● Exercise prompt
Go through the records below and count every line containing "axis". Reply with the count alone.

Data excerpts
========================================

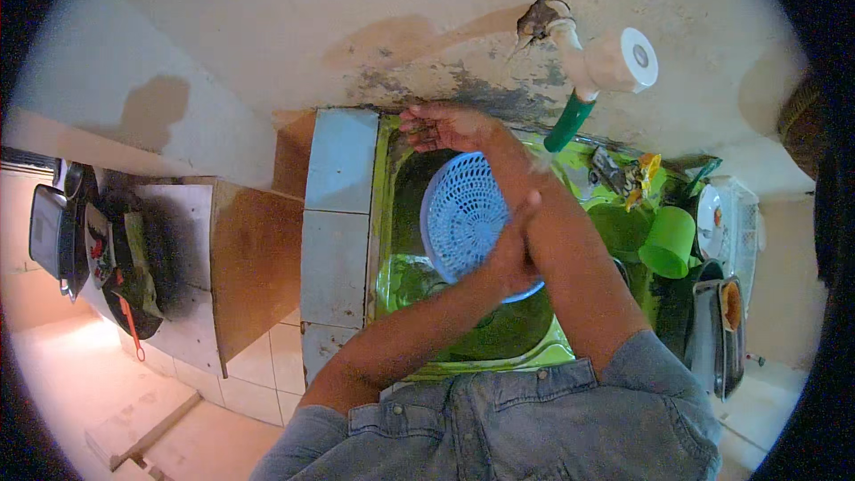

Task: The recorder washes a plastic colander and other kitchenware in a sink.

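My left hand (520, 247), slightly blurred, is wrapped against my right forearm (568, 240), thumb on top and fingers hidden below. Over the far left part of the sink, my right hand (449, 128) holds nothing, its fingers loosely curled and apart. A white tap (604, 63) with a green hose end (569, 121) hangs above that forearm, and water appears to fall from it onto the skin. Beneath both arms a blue perforated plastic basket (464, 214) tilts in the green sink (384, 227), partly covered by them.
Right of the basin are a green plastic mug (668, 242), crumpled packets (644, 180), a white plate (709, 220), a white dish rack (741, 240) and dark pans (718, 327). At left, a counter (180, 234) bears cookware and a red-handled utensil (129, 324). The wall (414, 13) rises behind the sink.
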The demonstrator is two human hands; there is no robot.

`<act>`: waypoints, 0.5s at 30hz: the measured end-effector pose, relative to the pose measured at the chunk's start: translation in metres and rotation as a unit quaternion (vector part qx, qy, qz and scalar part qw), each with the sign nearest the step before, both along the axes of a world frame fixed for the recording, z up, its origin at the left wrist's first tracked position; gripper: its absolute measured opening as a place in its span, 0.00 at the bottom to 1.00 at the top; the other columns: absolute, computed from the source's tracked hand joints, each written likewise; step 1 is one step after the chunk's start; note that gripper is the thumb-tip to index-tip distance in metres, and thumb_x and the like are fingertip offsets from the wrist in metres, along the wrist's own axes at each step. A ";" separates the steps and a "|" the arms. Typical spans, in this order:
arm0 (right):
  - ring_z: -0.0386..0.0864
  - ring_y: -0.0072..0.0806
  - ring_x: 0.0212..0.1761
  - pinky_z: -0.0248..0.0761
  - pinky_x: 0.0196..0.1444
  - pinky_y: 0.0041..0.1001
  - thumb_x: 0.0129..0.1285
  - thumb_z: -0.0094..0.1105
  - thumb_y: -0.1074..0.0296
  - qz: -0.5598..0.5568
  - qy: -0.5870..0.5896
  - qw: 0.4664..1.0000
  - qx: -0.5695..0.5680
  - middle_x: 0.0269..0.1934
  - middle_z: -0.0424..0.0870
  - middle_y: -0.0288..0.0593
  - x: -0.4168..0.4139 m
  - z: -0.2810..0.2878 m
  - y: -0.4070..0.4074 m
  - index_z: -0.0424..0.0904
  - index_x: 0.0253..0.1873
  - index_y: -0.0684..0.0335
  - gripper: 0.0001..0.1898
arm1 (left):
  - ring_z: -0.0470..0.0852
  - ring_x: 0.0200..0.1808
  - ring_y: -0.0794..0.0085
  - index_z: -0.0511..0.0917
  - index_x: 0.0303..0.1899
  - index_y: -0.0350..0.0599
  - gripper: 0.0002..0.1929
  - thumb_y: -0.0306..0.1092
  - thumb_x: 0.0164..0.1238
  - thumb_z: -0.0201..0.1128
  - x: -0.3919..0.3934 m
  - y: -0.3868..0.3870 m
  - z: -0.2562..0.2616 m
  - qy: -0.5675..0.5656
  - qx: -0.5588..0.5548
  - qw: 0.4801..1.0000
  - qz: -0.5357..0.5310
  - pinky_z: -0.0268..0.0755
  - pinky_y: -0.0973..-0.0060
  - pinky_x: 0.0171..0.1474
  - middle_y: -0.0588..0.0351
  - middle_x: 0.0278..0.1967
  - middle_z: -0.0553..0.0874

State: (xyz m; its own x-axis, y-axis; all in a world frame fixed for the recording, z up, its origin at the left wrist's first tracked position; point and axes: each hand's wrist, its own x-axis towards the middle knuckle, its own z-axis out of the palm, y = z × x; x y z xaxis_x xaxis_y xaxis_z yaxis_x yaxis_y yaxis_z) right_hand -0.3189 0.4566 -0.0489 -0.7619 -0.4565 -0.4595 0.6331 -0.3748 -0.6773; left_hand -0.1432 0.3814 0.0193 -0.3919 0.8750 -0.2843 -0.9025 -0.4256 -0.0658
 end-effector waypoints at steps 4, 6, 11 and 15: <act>0.75 0.30 0.45 0.69 0.48 0.32 0.61 0.51 0.55 0.006 0.018 0.999 -0.026 0.44 0.76 0.40 -0.001 -0.004 -0.002 0.70 0.51 0.62 0.20 | 0.71 0.53 0.60 0.65 0.55 0.44 0.31 0.59 0.57 0.52 0.011 -0.011 -0.006 -0.003 -0.011 0.999 -0.048 0.60 0.61 0.58 0.50 0.51 0.74; 0.75 0.32 0.43 0.69 0.48 0.33 0.61 0.51 0.54 -0.031 0.016 0.998 -0.055 0.44 0.77 0.41 0.006 -0.006 -0.004 0.70 0.51 0.62 0.20 | 0.71 0.53 0.59 0.65 0.55 0.44 0.32 0.59 0.57 0.52 0.016 -0.016 -0.007 -0.056 0.045 0.997 -0.022 0.60 0.60 0.58 0.50 0.51 0.74; 0.77 0.36 0.39 0.72 0.46 0.34 0.61 0.51 0.58 -0.174 -0.015 0.952 -0.250 0.38 0.79 0.44 0.028 -0.034 0.010 0.73 0.45 0.62 0.15 | 0.72 0.52 0.56 0.65 0.55 0.42 0.34 0.63 0.57 0.47 -0.007 0.006 -0.045 -0.020 0.136 0.984 0.113 0.61 0.60 0.57 0.47 0.49 0.74; 0.76 0.39 0.38 0.70 0.48 0.36 0.60 0.51 0.62 -0.334 -0.084 0.899 -0.269 0.37 0.78 0.45 0.070 -0.050 0.013 0.73 0.43 0.64 0.12 | 0.76 0.40 0.62 0.71 0.44 0.44 0.28 0.62 0.58 0.46 -0.069 0.017 -0.088 0.047 -0.021 0.956 0.290 0.67 0.61 0.49 0.52 0.39 0.78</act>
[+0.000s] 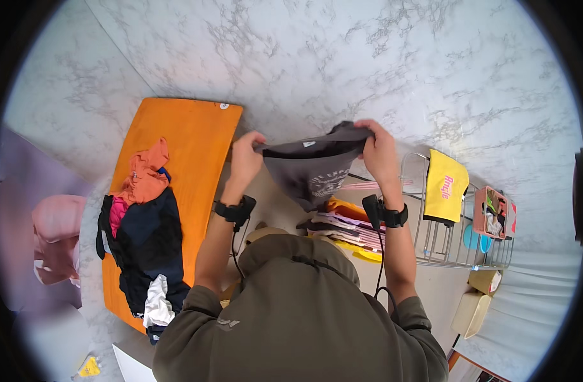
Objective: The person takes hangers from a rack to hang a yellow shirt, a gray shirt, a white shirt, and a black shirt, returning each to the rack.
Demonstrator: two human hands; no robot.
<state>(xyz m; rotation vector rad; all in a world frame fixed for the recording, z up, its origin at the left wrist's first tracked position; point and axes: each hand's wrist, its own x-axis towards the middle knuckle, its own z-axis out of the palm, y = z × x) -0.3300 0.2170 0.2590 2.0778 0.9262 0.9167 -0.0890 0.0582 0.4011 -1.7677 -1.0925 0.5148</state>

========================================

● Output of the exercise
2